THE teenAGE Observer Expression Tours stopped by the Eltham High School in Spanish Town last Tuesday and our team was in for a sweet treat.
A part from the variety of talent found at Eltham High, the school's preparation for our arrival as well as teacher participation was outstanding.
Trecia Taylor was first on stage to perform her original dub poem titled Nuh Tek It. The accompaniment of drumming, and her dramatic presence on stage brought out Trecia's message of women standing up in the face of domestic violence.
Saskia and Company were next on stage performing a duet titled Step To You. The song carried a catchy chorus sung by the female, and a DJ verse done by her male companion, who engaged the audience by having them clapping along with him.
The young DJ, Collins Everey, was next. His original piece addressed issues of poverty and populace's dissatisfaction with politicians.
Following was Akelia Young, who received rousing cheers for her poem, or better yet, her ode to her fellow schoolmates and resilient Jamaicans on a whole.

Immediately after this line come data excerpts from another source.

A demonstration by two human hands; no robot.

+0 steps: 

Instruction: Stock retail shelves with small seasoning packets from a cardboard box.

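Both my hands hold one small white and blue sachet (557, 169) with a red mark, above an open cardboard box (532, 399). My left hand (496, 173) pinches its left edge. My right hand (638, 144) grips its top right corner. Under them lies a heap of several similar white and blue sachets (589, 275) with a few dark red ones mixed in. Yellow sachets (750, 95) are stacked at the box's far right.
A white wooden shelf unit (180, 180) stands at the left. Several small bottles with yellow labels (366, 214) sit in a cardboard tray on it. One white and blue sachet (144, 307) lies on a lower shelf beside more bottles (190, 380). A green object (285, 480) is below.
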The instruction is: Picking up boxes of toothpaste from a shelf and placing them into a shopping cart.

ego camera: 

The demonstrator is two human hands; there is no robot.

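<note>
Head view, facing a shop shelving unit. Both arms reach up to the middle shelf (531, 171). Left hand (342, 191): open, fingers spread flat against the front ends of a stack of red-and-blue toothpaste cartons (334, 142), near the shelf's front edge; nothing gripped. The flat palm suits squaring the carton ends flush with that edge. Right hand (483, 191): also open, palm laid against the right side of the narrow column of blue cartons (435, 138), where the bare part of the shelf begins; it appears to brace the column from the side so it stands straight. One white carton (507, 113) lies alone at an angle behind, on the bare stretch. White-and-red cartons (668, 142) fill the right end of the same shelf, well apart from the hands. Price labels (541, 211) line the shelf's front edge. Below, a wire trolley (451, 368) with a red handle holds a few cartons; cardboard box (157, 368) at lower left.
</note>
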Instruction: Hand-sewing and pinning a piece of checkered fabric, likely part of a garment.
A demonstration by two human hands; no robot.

During the intervals, DJ Cash Price entertained the audience with popular and current songs ranging from Miley Cyrus's We Can't Stop to I-Octane's Buss a blank. The Eltham High students screamed out the lyrics of each song, waving their teenAGE magazine to the beats.
When Psy's Gangnam Style was played, all attention turned to three male students who took to the stage to demonstrate the dance.
Emcee Staci-Ann Neilson, from the Observer marketing team, took the opportunity to throw out a trivia question to the audience for the chance of winning a prize.
Next on stage was Revauna Scarlett with her original poem titled Fi Wi Culture.
Following were two other females, Sheena Martin and Diandra Willis, who performed an original song titled Everyting A Go Round Inna Circle.
Positive Vybz, a trio of young male lyricists came with a lively performance and comedic lyrics describing their teachers in Run Di Block at school.
Then it was time for the Cool Fruit Teachers' Drink-off. Gleeful students volunteered the names of teachers they wanted to see participate. The teachers raced to drink, but at the end of two rounds Sherryl McIntosh, design arts teacher, was winner.
Back to the programme with the Sign Language Club, who signed to the song The Presence of the Lord Is Here.
Another group, Xpressive Dancers, followed them with five female students dancing to a mix of songs from dancehall and hip hop.
Akelia Brown was able to engage her audience with her dramatic delivery, reciting a Dub Reflection by N Davis.
Following was Sean Suerjue, deejaying a song titled One Day. Eltham's band, with a skilful arrangement and delivery of music, which incorporated drums, flutes and other instruments, followed.
Then it was time for the students' drink-off. And in the end Shanika Green drank her way to victory.
Donieto Commings' arrival on stage was greeted with much cheering and laughter at his dramatic entrance. He performed his original dub poem titled Stress.
But he would be outdone by Chevon Ricketts and Orlando Christie, two young deejays who performed their song titled School Yute.
Following was New Legends, a dance trio, who thrilled the audience with their on-point co-ordination and authentic dance moves. Their performance was an obvious crowd favourite as the students cheered at intervals throughout their performance.
Closing out the performances for the day were Nicka and Tevo, who performed a song titled Want You Back.
While the judges tallied the scores guest artiste, Chevaughn, who brought with him MacKeehan. Both were well received by the screaming students. They even took the time to serenade two lucky ladies from the audience.
The judges scores were in and in third place was Donieto Commings. In second place was Chevon Ricketts and Orlando Christie, while copping first place and a chance to make it to teenAGE Observer Expression Tours finals, was the dance group New Legends.